◆ **WORK REQUIRED**
Among the entries below, find how many lines carry the word "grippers" and state only that figure.

◆ **Stored data**
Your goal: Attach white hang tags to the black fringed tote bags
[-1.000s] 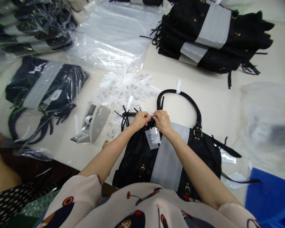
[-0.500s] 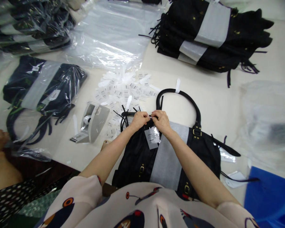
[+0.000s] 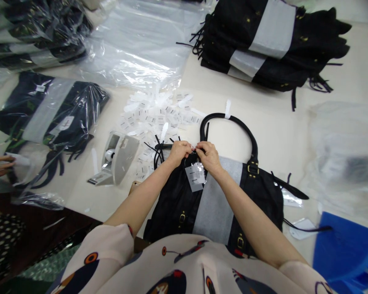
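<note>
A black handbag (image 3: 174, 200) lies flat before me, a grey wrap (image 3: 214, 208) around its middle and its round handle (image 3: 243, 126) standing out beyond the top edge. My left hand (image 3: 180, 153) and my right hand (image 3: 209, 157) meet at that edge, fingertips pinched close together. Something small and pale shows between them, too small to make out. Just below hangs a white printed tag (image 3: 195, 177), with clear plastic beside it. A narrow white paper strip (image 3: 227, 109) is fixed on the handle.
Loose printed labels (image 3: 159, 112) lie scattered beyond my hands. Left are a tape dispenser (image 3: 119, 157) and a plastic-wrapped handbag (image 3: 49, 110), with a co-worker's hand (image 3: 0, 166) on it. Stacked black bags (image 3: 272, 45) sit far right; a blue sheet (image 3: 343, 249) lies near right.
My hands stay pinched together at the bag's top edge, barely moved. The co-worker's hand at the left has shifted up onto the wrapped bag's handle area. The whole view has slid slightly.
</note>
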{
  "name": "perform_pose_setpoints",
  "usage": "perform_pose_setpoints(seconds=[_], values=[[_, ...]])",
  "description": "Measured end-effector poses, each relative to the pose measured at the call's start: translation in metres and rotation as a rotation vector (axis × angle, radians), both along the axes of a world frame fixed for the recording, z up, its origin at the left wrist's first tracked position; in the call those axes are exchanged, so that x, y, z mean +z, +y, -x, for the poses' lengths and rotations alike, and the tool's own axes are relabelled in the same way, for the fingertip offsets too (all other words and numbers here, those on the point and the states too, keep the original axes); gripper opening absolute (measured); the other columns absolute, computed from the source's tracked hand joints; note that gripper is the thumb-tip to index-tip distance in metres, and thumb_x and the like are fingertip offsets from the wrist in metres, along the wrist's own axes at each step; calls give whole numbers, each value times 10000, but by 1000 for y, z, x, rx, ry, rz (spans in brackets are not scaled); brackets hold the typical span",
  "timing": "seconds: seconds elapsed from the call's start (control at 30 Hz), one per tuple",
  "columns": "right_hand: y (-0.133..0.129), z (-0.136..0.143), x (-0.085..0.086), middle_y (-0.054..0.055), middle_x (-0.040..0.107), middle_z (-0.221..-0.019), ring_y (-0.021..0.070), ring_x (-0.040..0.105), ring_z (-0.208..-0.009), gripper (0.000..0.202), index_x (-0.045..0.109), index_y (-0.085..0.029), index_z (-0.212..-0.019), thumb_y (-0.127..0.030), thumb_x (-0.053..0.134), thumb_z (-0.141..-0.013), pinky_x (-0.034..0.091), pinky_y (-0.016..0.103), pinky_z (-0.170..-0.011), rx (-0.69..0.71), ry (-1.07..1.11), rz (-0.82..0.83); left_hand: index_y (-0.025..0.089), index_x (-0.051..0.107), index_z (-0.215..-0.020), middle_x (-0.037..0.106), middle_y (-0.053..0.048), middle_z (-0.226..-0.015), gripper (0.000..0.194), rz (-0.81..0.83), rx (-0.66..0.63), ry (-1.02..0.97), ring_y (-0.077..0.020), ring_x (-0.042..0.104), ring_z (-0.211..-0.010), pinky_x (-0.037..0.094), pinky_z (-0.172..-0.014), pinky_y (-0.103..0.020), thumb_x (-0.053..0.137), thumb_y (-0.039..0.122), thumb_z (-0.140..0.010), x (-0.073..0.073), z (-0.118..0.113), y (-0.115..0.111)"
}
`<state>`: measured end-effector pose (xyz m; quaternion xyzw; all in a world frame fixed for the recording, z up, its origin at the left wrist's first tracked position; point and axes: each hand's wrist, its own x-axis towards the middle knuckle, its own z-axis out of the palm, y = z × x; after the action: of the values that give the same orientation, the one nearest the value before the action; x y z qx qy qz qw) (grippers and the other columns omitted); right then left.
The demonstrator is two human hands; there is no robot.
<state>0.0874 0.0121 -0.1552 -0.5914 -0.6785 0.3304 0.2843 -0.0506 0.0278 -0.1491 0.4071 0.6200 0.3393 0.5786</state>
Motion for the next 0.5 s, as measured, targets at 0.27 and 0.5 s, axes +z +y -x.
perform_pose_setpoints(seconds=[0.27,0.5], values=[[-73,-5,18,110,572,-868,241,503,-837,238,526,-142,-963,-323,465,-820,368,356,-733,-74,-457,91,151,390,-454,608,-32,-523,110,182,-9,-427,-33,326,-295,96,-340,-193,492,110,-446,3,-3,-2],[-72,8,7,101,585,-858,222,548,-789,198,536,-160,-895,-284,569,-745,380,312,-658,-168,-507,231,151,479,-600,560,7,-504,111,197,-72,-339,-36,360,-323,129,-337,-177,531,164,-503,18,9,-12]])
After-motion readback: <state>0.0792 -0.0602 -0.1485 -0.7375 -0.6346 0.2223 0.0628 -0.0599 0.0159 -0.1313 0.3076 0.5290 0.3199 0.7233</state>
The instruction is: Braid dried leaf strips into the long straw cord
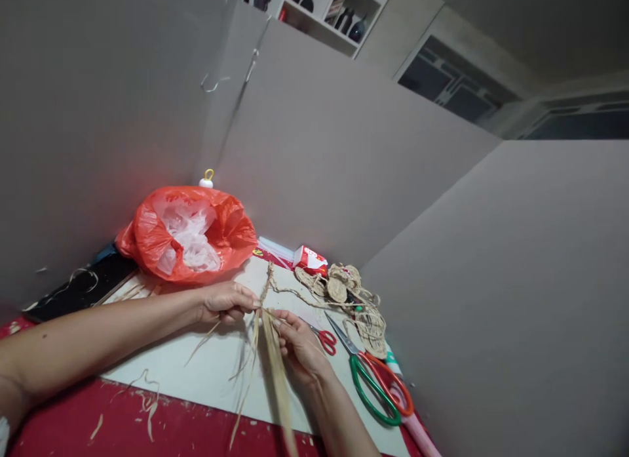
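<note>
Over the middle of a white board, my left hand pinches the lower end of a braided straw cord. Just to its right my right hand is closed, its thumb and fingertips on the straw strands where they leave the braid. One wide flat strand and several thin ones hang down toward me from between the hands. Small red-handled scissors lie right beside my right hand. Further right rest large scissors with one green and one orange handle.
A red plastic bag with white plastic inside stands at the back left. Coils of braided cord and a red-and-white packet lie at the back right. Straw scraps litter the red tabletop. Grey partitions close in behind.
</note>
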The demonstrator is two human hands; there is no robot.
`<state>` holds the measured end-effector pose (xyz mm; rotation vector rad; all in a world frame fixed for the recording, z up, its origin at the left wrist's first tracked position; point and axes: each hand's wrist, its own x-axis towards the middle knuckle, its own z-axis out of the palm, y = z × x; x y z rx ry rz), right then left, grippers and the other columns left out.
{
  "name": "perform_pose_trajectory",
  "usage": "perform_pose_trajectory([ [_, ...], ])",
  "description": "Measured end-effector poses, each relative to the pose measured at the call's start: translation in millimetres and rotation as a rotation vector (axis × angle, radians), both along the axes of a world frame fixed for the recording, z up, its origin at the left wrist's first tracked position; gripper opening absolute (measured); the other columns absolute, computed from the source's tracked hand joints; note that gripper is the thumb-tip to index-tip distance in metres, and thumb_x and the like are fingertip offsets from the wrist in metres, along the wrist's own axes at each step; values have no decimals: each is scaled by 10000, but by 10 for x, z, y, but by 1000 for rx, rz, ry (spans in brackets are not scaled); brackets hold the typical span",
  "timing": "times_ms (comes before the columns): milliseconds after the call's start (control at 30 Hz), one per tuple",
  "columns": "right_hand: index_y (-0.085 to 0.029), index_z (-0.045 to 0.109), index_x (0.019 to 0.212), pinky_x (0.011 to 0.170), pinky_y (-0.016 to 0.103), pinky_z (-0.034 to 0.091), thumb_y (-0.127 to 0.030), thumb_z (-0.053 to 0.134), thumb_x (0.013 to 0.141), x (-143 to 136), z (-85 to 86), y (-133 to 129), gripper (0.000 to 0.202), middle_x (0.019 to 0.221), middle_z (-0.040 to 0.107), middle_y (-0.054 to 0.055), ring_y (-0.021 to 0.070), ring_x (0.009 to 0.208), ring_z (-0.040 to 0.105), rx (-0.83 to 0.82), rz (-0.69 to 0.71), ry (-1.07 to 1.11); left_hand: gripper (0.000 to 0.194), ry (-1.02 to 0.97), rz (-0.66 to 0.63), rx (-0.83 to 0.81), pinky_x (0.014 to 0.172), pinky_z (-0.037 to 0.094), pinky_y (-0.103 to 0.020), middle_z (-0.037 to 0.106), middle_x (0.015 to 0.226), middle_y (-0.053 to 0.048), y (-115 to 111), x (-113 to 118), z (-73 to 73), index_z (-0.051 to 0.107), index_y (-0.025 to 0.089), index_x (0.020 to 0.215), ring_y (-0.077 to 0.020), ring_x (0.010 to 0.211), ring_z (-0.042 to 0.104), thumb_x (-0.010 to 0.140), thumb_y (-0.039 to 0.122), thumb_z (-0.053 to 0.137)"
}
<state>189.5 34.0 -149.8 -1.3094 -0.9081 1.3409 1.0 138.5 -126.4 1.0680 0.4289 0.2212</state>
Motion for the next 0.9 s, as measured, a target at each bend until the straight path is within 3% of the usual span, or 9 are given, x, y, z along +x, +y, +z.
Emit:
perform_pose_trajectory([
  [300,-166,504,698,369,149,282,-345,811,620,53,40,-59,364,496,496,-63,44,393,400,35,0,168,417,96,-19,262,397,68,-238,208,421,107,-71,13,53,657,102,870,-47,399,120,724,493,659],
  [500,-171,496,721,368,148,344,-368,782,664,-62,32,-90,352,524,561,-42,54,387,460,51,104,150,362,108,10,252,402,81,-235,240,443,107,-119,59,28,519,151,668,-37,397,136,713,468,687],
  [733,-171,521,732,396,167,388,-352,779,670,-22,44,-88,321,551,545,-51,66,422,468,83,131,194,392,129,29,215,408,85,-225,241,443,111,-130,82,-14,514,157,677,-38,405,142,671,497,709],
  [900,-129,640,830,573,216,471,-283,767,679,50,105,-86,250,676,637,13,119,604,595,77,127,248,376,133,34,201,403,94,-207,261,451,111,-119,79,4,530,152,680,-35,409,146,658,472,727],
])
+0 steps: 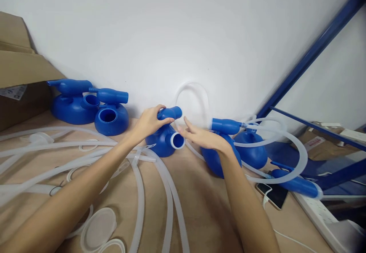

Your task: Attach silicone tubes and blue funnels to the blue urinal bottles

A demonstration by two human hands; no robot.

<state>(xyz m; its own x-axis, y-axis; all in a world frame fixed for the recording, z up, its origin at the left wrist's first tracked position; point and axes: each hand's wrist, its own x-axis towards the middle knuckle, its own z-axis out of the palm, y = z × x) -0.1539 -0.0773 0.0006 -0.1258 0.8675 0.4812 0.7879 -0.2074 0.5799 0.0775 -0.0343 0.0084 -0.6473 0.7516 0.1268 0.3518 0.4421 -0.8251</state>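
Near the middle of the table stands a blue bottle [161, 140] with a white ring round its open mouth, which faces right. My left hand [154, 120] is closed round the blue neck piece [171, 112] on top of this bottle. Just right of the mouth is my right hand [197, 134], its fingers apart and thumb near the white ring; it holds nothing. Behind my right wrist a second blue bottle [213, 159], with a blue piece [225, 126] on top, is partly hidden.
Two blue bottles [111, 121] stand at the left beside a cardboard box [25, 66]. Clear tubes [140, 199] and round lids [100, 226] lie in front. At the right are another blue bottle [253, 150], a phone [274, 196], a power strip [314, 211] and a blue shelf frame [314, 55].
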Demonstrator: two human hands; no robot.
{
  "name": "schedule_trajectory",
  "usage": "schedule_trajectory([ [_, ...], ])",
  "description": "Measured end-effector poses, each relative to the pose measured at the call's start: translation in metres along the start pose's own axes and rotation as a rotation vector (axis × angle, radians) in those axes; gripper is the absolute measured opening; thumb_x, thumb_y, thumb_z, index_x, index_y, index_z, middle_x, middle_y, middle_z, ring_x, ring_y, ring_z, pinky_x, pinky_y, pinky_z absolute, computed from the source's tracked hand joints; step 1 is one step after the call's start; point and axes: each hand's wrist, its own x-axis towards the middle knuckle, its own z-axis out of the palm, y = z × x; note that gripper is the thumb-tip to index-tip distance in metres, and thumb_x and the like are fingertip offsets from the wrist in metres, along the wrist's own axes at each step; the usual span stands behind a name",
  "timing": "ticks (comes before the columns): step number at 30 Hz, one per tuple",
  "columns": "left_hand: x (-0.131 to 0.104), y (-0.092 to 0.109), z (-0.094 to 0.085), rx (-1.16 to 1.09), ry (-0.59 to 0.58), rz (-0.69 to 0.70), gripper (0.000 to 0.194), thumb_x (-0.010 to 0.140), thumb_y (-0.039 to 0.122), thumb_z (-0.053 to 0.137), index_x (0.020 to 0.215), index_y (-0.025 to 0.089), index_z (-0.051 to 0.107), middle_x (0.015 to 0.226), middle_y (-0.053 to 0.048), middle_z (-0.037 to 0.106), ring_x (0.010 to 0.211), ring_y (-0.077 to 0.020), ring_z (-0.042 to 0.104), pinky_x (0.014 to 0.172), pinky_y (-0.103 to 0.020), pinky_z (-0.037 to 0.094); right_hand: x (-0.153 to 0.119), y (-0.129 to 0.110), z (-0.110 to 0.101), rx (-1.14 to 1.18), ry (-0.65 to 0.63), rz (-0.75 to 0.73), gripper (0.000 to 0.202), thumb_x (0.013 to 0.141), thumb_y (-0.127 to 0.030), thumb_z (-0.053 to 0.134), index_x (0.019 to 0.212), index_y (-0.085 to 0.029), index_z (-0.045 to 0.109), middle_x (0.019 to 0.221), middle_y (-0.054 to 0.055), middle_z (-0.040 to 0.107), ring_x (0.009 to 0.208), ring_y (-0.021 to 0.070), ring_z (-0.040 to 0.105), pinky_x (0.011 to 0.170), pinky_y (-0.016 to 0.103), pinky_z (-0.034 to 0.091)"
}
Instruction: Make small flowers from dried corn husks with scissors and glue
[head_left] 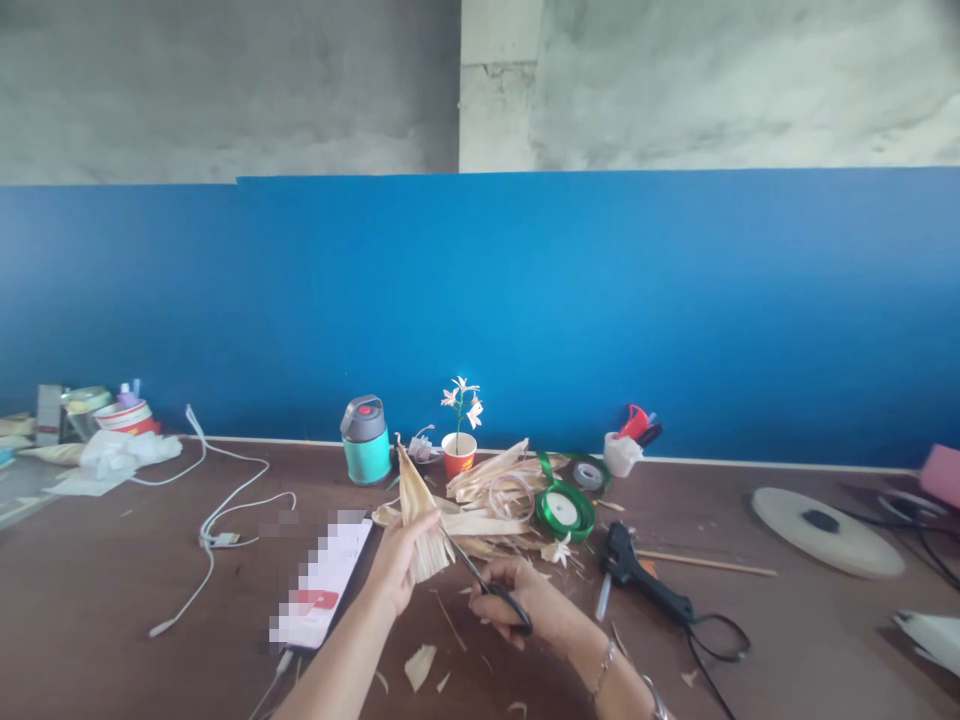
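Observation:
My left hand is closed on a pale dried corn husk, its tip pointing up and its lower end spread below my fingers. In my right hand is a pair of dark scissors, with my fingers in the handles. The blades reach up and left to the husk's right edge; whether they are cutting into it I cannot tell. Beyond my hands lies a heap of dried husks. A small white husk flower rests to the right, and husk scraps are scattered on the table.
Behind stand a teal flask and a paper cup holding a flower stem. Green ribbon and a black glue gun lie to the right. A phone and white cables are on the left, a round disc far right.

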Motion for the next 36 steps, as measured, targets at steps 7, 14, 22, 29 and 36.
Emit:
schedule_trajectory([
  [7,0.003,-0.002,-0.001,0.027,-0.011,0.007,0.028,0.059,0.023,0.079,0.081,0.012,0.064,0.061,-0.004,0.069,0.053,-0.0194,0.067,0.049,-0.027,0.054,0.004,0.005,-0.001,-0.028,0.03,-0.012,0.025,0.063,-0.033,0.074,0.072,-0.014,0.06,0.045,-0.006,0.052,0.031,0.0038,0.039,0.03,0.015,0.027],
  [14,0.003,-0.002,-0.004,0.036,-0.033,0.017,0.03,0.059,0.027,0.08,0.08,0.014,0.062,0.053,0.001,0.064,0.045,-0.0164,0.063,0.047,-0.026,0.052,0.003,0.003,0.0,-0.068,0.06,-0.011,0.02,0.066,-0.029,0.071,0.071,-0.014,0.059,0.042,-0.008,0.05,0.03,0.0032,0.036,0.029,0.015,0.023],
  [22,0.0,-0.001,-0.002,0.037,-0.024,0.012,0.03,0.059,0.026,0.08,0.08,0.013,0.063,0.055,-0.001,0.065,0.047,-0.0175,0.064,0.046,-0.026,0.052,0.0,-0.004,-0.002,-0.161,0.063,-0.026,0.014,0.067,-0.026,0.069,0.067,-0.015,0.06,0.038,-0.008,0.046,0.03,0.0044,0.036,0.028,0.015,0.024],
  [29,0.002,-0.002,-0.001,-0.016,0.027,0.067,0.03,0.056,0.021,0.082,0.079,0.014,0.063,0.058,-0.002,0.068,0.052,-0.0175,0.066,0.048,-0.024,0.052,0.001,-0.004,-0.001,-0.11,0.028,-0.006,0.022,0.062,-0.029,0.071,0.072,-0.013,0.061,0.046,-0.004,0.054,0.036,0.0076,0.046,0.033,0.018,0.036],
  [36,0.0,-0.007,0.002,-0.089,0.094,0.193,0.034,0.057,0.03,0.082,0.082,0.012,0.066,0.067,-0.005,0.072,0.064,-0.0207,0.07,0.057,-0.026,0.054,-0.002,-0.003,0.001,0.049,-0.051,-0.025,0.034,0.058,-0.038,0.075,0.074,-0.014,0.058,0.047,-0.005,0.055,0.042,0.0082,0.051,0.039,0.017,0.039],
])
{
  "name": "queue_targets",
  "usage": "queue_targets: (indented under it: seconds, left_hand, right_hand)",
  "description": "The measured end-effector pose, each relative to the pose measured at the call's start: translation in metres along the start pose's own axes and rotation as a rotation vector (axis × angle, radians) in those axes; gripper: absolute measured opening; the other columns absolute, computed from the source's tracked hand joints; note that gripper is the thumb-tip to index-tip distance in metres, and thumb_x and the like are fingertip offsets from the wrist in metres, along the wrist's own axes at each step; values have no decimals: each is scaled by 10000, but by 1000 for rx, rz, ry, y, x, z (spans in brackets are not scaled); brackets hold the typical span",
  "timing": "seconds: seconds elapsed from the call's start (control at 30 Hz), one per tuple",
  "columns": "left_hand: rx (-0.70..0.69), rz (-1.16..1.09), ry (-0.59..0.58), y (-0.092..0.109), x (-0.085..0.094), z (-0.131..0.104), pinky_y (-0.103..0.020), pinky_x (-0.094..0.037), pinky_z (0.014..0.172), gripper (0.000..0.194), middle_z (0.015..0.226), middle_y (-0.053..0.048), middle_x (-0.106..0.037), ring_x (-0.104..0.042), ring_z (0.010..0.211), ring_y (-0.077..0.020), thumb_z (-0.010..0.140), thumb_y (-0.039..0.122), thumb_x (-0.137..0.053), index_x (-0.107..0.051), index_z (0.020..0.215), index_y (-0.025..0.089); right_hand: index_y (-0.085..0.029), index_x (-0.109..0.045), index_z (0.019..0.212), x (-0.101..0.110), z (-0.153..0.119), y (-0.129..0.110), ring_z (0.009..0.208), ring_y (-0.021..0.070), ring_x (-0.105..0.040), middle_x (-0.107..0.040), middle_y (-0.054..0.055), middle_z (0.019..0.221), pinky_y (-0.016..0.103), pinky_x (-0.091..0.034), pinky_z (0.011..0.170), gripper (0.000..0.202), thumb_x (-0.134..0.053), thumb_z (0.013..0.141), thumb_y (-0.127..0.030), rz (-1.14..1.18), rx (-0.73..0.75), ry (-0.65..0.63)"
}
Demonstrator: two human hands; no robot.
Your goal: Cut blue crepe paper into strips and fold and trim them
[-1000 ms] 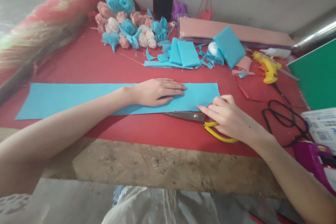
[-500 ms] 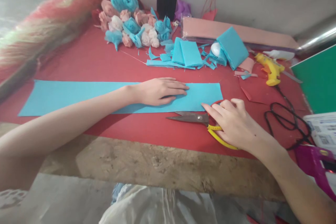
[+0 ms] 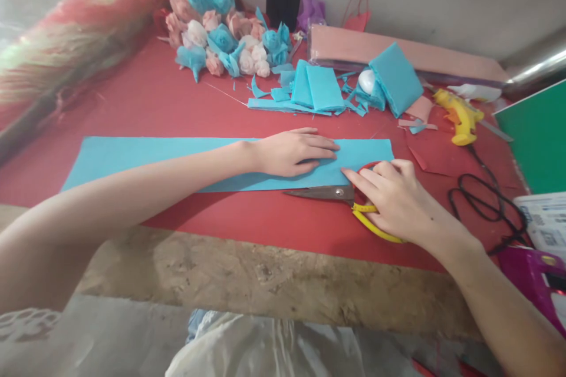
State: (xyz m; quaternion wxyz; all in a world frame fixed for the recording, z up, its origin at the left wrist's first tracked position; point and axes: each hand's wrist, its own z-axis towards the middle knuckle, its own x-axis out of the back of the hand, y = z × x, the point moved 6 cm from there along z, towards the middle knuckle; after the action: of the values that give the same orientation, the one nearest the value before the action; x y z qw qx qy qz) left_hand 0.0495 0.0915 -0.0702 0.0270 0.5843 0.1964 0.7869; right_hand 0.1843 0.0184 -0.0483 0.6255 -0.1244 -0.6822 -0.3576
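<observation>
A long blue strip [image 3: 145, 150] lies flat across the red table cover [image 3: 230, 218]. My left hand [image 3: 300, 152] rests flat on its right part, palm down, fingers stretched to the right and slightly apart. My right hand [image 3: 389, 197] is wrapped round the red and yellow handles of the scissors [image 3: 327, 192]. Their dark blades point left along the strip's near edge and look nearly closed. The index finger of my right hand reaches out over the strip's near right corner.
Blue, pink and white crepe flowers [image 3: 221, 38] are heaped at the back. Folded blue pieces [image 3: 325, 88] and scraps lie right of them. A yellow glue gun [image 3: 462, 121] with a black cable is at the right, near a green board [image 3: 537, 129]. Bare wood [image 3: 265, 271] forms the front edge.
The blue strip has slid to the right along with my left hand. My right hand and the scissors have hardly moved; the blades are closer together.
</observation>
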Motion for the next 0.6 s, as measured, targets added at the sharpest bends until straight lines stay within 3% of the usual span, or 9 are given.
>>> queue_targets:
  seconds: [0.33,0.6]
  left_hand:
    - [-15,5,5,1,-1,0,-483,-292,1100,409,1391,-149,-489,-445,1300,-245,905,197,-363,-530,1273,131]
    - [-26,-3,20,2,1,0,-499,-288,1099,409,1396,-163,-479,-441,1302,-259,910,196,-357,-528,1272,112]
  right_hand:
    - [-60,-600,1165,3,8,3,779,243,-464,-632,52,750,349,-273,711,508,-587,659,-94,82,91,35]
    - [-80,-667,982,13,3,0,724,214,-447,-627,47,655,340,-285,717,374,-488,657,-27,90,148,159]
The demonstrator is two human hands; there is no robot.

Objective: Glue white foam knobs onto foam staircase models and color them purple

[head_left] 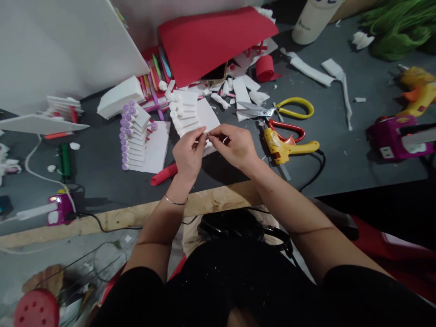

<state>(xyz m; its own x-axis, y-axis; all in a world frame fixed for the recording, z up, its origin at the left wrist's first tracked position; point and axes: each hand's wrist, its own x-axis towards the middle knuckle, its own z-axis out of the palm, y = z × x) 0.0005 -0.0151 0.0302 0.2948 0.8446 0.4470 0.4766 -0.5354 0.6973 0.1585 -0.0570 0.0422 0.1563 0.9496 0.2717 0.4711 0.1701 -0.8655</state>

◆ **TASK ANSWER**
2